-- Exercise goal --
For the data below, report how many lines include the word "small", and write nothing else.

-- Material supplied --
--*--

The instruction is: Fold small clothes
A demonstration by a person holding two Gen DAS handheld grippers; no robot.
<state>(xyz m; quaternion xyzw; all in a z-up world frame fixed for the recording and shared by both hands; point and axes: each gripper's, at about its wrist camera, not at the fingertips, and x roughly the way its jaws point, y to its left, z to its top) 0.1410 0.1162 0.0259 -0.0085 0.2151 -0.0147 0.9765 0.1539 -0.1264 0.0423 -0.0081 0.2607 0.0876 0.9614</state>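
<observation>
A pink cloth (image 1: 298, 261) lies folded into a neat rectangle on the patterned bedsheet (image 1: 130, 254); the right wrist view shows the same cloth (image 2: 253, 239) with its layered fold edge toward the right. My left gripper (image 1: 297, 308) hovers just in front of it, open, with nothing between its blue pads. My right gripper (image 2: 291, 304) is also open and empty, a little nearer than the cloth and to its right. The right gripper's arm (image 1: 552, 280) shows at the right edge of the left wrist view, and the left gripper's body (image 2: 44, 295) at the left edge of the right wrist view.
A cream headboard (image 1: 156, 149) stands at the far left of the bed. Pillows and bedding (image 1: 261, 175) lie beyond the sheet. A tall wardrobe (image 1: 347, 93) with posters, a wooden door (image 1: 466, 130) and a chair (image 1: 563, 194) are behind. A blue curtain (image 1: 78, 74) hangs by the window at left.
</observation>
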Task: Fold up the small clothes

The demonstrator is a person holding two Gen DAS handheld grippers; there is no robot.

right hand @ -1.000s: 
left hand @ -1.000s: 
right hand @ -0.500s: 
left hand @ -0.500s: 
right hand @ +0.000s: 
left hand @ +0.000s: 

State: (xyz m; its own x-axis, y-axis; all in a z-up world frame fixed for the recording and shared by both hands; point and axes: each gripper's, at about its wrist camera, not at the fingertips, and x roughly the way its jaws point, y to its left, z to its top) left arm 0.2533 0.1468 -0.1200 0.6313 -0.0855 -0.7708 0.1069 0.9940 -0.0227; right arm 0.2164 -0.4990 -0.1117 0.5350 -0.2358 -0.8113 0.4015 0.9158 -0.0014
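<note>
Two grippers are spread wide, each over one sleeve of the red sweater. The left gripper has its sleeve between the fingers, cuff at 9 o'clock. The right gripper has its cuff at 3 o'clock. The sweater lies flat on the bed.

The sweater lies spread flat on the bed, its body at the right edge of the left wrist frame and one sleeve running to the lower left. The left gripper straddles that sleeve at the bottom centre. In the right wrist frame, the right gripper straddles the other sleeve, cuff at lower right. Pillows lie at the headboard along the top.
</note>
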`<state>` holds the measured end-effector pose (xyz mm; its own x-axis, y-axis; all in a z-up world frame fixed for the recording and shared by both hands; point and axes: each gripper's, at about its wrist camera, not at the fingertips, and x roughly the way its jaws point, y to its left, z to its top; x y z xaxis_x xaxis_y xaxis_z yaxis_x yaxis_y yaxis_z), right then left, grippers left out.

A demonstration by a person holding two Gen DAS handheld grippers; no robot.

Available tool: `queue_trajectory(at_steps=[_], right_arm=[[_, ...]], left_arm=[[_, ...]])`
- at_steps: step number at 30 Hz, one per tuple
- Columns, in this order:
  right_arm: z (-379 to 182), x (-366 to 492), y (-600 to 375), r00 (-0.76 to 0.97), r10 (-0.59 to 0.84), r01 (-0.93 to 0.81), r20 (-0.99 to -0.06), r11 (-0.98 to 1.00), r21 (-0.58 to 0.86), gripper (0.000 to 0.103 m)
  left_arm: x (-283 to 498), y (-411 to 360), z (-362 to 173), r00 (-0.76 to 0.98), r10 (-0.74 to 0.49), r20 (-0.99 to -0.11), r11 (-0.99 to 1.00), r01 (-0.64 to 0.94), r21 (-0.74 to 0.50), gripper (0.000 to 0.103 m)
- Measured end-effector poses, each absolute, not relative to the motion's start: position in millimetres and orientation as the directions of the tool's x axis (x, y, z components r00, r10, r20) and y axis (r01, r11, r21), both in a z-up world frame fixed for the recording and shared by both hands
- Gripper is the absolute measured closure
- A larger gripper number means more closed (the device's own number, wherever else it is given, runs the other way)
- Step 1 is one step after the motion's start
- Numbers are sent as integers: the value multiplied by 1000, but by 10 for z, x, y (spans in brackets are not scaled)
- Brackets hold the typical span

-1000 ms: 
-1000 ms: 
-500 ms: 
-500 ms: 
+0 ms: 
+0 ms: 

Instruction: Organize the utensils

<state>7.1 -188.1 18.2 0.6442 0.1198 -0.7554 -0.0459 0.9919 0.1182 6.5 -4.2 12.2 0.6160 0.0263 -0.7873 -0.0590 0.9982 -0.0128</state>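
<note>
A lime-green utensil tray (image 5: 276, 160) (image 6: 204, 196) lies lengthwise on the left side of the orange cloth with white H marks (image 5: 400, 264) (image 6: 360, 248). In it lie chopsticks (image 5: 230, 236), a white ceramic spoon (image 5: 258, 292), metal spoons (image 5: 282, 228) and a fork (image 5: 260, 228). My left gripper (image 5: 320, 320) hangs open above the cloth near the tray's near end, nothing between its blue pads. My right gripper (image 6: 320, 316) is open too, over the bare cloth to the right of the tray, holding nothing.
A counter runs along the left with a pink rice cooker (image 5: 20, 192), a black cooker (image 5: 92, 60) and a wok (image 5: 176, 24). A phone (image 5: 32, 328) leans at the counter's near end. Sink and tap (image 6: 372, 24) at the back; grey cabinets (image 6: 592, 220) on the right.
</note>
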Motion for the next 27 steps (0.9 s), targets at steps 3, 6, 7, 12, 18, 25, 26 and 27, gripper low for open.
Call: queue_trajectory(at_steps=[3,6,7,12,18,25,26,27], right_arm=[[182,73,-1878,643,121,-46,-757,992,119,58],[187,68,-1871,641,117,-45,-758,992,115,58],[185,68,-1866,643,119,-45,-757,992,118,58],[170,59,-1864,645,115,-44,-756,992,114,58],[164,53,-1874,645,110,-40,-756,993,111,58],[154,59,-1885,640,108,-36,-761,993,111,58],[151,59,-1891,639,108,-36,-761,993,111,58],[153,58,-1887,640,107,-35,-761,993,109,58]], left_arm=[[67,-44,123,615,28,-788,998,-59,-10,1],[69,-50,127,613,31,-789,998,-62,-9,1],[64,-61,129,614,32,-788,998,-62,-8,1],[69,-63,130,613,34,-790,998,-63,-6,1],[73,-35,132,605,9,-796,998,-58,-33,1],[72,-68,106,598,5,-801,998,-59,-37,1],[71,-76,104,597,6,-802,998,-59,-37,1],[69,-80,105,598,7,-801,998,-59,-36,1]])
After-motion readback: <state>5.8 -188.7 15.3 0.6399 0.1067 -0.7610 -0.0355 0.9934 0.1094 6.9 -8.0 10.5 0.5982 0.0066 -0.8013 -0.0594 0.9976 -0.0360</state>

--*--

-- Written answer --
2